#### EXERCISE DIRECTIONS:
All lines below containing the string "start" are to be copied.

#### AVAILABLE DATA:
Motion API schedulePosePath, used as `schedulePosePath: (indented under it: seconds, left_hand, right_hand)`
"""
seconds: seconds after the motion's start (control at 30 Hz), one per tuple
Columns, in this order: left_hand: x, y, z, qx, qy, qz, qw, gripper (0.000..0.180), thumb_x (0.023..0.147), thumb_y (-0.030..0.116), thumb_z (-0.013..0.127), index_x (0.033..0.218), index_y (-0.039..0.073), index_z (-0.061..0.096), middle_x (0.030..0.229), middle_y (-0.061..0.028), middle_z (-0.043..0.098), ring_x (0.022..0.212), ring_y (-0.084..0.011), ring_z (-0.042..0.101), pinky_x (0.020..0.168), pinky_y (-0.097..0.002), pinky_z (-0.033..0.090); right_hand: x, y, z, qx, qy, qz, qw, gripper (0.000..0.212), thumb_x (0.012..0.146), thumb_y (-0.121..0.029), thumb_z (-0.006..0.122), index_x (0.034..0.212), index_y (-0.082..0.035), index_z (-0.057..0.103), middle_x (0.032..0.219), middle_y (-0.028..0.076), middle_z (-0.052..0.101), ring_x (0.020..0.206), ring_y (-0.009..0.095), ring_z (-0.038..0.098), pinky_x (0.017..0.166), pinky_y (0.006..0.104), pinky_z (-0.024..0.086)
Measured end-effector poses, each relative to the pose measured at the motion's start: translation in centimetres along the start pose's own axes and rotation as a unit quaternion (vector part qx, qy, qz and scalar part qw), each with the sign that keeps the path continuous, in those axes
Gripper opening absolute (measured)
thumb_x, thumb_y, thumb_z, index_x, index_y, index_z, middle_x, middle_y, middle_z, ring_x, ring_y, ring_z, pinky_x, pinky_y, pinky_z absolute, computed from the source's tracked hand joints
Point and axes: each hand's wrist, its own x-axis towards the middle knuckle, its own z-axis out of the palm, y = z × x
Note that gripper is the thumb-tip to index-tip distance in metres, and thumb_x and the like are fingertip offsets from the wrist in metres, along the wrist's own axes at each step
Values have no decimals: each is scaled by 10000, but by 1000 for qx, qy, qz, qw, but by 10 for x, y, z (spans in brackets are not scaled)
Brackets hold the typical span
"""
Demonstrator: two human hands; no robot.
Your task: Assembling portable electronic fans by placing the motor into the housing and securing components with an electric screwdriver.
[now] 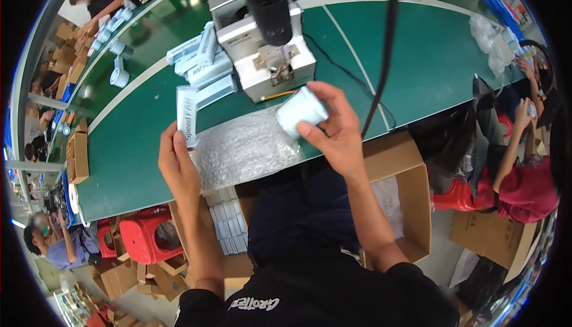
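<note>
Carton under the near edge, left: pale blocks (227, 229) stand in tidy rows, so this portion looks done; whether they match the pieces above cannot be told.
Carton under the near edge, right: the open carton (414, 202) has clear film (390, 205) inside.
Bubble sheet: the clear sheet (244, 148) lies flat along the near edge of the surface (131, 166), wrapped around nothing.
Left hand: the left hand (179, 160) pinches the lower end of one slim piece (186, 115) between thumb and fingers, left of the sheet.
Slim piece: pale blue, straight-sided, dark lettering down its face, nearly upright.
Right hand: the right hand (336, 127) grips a cup-shaped piece (302, 112), thumb on the near side, fingers on the far side.
Cup-shaped piece: pale blue, smooth, rounded, tilted over the sheet's right end, well apart from the slim piece.
Loose pile: several more slim pieces (205, 65) lie crisscrossed farther left, seemingly left to handle.
Machine: a whitish unit (271, 59) with a metal fixture stands beyond, right of the pile.
</note>
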Motion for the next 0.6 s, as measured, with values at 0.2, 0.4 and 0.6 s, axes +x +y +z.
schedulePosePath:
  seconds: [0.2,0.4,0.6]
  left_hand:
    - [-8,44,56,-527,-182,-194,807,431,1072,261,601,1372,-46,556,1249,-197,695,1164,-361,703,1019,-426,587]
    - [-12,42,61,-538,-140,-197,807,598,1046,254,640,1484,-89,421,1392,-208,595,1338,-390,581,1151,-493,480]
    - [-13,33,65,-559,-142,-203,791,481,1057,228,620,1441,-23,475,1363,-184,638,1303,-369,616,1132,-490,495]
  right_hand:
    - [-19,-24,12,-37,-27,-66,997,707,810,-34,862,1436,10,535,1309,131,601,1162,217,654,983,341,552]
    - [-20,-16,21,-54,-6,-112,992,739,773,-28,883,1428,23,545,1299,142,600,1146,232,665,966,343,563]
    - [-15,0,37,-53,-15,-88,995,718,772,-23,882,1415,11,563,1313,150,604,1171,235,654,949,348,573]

#### SOLUTION TO THIS TASK:
seconds: seconds after the motion's start (control at 30 Hz), one per tuple
Measured end-effector poses, each relative to the pose measured at the motion's start: translation in centimetres along the start pose's own axes and rotation as a unit quaternion (vector part qx, qy, qz and scalar part qw), each with the sign that keeps the path continuous, in those axes

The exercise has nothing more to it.